A few days after Democratic presidential candidate Barack Obama delivered a major speech imploring black fathers to take responsibility for their children, state Rep. Darryl Rouson, whose district covers parts of Pinellas, Manatee and Sarasota counties, announced a long-overdue, bold campaign to provide jobs and mentors for at-risk teens who are out of school for the summer and have a lot of time on their hands and energy to burn.
The campaign, a joint effort between Rouson and community activist Gypsy Gallardo, is called the 50-50-50 challenge. Rouson and Gallardo plan to recruit 50 mentors for 50 youths who want to stay out of trouble and set positive goals. The hope is that 50 employers will hire the young people. The Pinellas County Urban league will screen and place the applicants.

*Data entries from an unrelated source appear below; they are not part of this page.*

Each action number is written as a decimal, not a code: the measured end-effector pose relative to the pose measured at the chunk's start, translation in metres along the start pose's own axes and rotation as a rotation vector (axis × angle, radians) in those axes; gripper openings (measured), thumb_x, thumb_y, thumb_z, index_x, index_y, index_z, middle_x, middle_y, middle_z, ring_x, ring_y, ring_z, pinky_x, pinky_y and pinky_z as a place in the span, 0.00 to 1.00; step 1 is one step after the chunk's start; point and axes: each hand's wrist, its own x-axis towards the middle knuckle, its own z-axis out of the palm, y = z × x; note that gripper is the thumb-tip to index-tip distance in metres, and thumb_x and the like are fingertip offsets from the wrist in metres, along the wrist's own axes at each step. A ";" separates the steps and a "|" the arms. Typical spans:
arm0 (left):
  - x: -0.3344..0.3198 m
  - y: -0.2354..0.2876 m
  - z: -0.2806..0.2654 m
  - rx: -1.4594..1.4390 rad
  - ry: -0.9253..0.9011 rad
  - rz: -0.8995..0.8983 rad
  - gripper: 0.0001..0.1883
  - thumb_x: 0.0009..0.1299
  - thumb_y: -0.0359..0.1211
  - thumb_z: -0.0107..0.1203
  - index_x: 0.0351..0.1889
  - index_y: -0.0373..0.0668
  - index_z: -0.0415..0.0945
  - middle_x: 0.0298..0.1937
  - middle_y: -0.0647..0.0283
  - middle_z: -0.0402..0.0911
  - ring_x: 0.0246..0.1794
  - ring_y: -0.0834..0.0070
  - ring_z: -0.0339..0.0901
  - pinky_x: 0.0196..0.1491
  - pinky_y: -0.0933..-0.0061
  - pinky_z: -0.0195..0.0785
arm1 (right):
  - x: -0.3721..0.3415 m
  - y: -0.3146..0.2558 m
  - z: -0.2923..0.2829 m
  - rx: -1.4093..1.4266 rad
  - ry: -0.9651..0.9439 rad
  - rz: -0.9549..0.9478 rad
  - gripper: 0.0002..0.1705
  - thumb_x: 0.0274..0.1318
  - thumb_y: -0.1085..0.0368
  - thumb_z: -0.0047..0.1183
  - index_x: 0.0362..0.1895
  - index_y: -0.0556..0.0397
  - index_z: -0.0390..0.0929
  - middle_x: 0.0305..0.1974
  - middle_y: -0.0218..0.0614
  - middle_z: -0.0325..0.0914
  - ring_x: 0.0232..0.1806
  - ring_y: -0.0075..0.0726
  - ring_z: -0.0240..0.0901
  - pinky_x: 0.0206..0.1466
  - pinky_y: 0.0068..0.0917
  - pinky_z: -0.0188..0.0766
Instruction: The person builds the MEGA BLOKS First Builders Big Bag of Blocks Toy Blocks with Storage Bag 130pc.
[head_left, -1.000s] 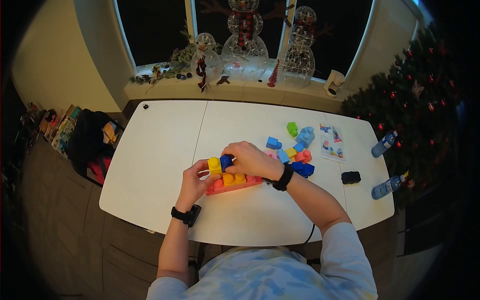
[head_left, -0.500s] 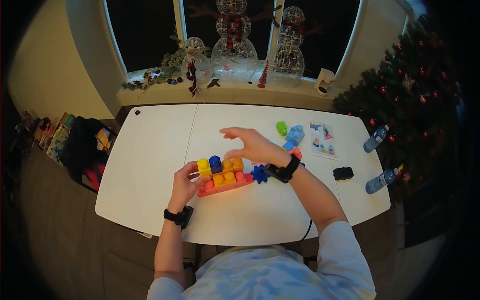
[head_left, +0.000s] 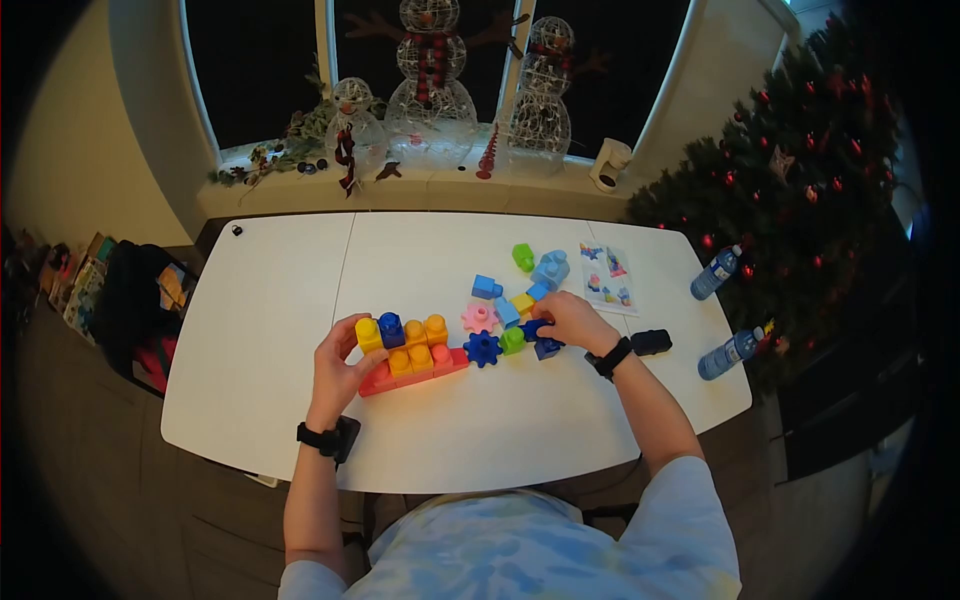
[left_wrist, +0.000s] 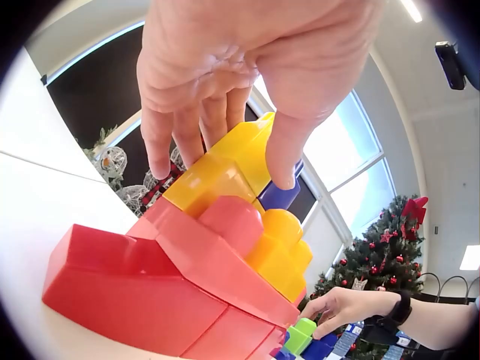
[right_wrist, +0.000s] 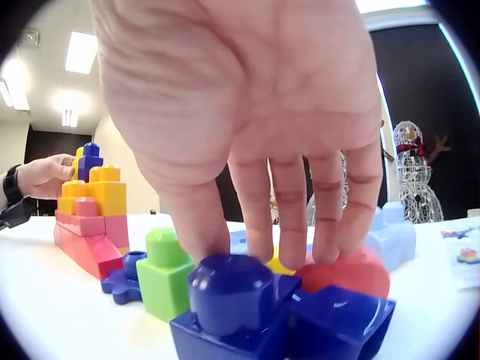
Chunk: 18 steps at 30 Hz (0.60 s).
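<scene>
A stepped structure has a red base (head_left: 412,379), orange-yellow blocks (head_left: 410,360) in the middle, and a yellow block (head_left: 368,334) beside a dark blue block (head_left: 391,330) on top. My left hand (head_left: 337,372) grips its left end, thumb in front and fingers behind the yellow blocks (left_wrist: 251,150). Over the loose blocks at the right is my right hand (head_left: 580,325), fingers extended downward. In the right wrist view its fingertips are close behind a dark blue block (right_wrist: 232,296) and by a pink-red block (right_wrist: 349,271); contact is unclear. It holds nothing visible.
Beside my right hand lie a dark blue gear (head_left: 483,348), a pink gear (head_left: 479,318), green blocks (head_left: 512,341) and light blue blocks (head_left: 551,269). Farther right are a picture sheet (head_left: 608,279), a black case (head_left: 651,342) and two bottles (head_left: 716,272).
My right hand has let go of the dark blue block on the structure and moved right to the loose blocks. My left hand stays at the structure's left end. The head view has shifted.
</scene>
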 end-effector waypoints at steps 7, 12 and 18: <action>0.001 -0.004 0.004 0.003 0.041 -0.019 0.25 0.66 0.23 0.69 0.61 0.35 0.74 0.57 0.59 0.83 0.60 0.69 0.82 0.67 0.67 0.73 | 0.000 -0.010 0.042 -0.228 0.128 -0.088 0.20 0.41 0.71 0.68 0.44 0.47 0.86 0.44 0.34 0.83 0.58 0.47 0.74 0.57 0.42 0.77; 0.001 -0.003 0.007 -0.029 0.013 0.027 0.25 0.67 0.22 0.68 0.62 0.35 0.74 0.55 0.62 0.83 0.57 0.72 0.82 0.65 0.69 0.74 | 0.002 -0.013 0.015 -0.244 0.115 -0.031 0.18 0.43 0.71 0.67 0.43 0.48 0.85 0.41 0.36 0.84 0.56 0.48 0.76 0.55 0.42 0.78; 0.007 -0.004 0.006 -0.051 -0.015 -0.009 0.23 0.68 0.24 0.68 0.60 0.37 0.74 0.53 0.63 0.83 0.54 0.75 0.82 0.61 0.71 0.75 | 0.016 -0.083 -0.050 0.135 0.229 -0.109 0.21 0.48 0.70 0.68 0.48 0.55 0.79 0.41 0.42 0.85 0.44 0.49 0.84 0.50 0.40 0.81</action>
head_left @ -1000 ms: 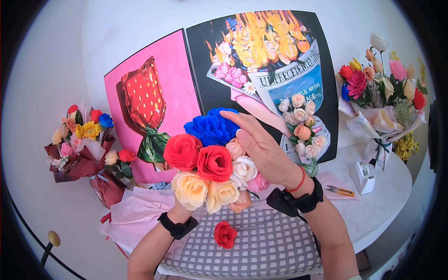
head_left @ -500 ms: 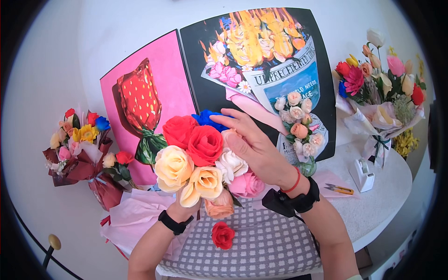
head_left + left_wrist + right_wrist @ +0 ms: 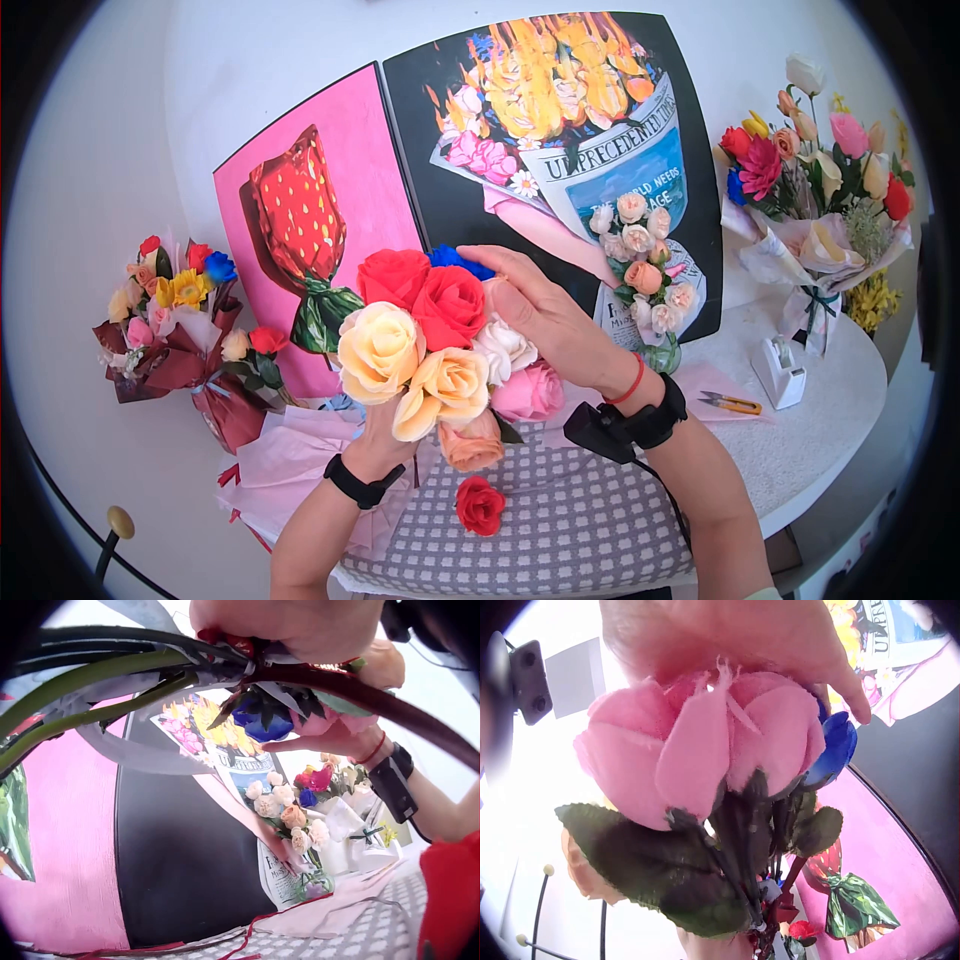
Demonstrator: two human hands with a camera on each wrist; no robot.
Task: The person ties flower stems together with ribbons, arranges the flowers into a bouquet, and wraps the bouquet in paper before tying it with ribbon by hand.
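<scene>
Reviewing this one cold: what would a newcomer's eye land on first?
Probably the many-coloured bunch of flowers in the middle of the head view, its stems gripped by the left hand, the right hand against its side. Behind stand two bold pictures, a pink one and a black one. In front, a lone red flower lies on checked cloth.

We have one bunch of artificial roses (image 3: 433,340), stems (image 3: 124,663) gathered in the left hand (image 3: 378,445), heads up, packed close. Two red blooms (image 3: 450,307) beyond two cream blooms (image 3: 381,352); white bloom (image 3: 503,347) and pink bloom (image 3: 530,392) right, peach bloom (image 3: 470,443) nearest, blue bloom (image 3: 458,262) farthest. Green leaf (image 3: 645,862) below the pink.
</scene>
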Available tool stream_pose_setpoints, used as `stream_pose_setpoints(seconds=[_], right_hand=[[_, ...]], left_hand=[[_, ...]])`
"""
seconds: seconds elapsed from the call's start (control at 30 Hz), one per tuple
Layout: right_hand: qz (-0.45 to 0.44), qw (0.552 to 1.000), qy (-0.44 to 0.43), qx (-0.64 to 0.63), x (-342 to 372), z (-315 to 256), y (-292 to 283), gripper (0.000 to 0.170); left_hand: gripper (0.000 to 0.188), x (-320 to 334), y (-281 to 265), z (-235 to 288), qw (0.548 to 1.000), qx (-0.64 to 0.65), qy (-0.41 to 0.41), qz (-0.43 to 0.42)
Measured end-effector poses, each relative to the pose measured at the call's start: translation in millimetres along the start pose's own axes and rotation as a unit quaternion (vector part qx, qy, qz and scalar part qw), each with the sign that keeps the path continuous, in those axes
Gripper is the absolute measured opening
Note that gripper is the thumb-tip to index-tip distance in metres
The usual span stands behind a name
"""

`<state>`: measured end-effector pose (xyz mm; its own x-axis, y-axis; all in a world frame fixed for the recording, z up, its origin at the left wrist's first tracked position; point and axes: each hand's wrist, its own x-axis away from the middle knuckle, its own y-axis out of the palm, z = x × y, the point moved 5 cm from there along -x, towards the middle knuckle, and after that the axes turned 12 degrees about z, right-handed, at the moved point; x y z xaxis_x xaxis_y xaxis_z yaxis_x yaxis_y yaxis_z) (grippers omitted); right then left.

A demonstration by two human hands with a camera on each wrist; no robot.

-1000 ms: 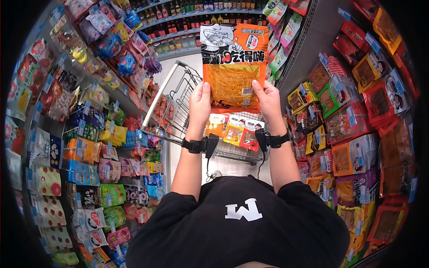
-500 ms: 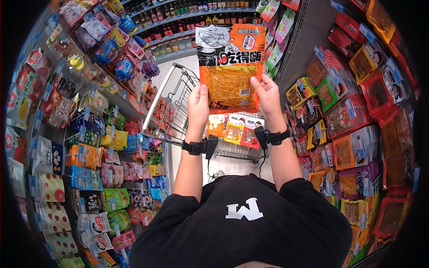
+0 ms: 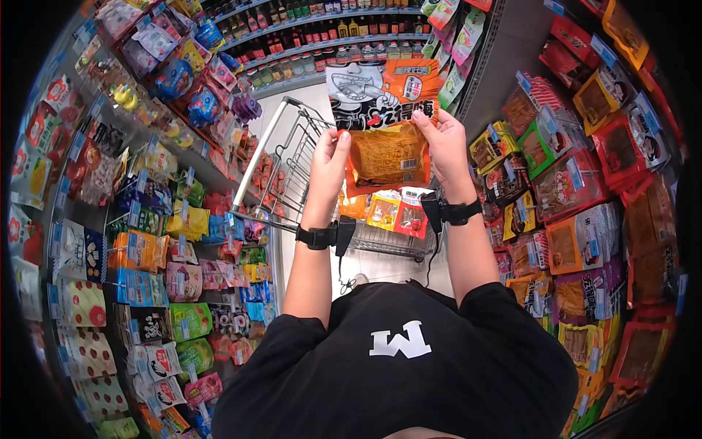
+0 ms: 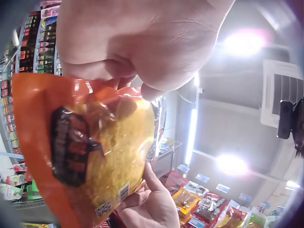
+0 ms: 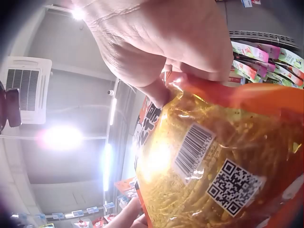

Rouson told the St. Petersburg Times on Monday that the program will cost about $50,000. To kick-start the program, he pledged $10,000 out of his pocket. In less than 24 hours, Rouson said, he had received another $40,000 in donations from private and corporate donors, including $10,000 each from the Tampa Bay Rays, Progress Energy and developer Brent Sembler.
A cornerstone of the 50-50-50 challenge is to encourage wealthy blacks to contribute money, become mentors and boldly carry the banner of personal responsibility. Speaking cautiously, Rouson said that several wealthy blacks have donated money: "I'm not ungrateful for the black leaders who have stepped up. But I also know there are others who can step up and help us carry this a lot further."
Knowing that Rouson faces many black and white skeptics regarding his motives for establishing the 50-50-50 challenge, I asked him to explain his reasons for creating the initiative.
I quote him at length:
"Why am I doing this and what do I hope to accomplish? I am reminded that Dr. King said that it's not just the choice between violence and nonviolence. It's the choice between nonviolence and nonexistence.
"It's not about me and what I want. It's about these children and their future. It's about giving them something to do that's positive and meaningful and substantive or their idle time will be taken up with potentially negative and non-productive and, in some cases, violent activities. It's not about so much me. It's about the private collaboration of grass-roots organizations, leaders stepping up and private corporations supplementing where government can no longer afford to be because of revenue shortfalls and budget cuts.
"Nancy Reagan used to say: 'Just say no to drugs.' Well, you just can't say 'no to drugs' without saying 'yes' to something else. 'Yes' to a sober lifestyle. And it's not about just cutting dollars and saying 'no' to the kids, that 'there's nowhere to go.' It's about creating things where they can go, that continue on a road of safety in our community.
"The simple genius of this whole thing is that it's precisely the type of community-led, privately directed effort that we need, not just here but across the country. With Department of Juvenile Justice programs being cut, with the city of St. Pete Summer Youth Employment program being cut, with the Juvenile Welfare Board suffering a cut in programs, deletions and reductions, we have to create a model for public-private partnership where we can help in this austere financial time.
"So, we need the success of a St. Petersburg 50-50-50 so that I can replicate it in Manatee and in Sarasota, in poor parts in Bradenton and Palmetto, as well as New Town of Sarasota. I'm glad we got this success here. But remember, it's all about the children and creating for them something to replace cuts."
I'm taking Rouson at his word.
I'm also hoping that black leaders, including the wealthy, will join Rouson and Gallardo in their effort to inculcate a culture of responsibility and self-help among blacks in District 55. They're not blaming the victim. They're trying to get people to actively help themselves.
Now is not the time for backbiting, passive aggression and name-calling. The problems and issues in the black community at large are too urgent for such nonsense. As Rouson said, now is the time for cooperation, hard work and financial donations.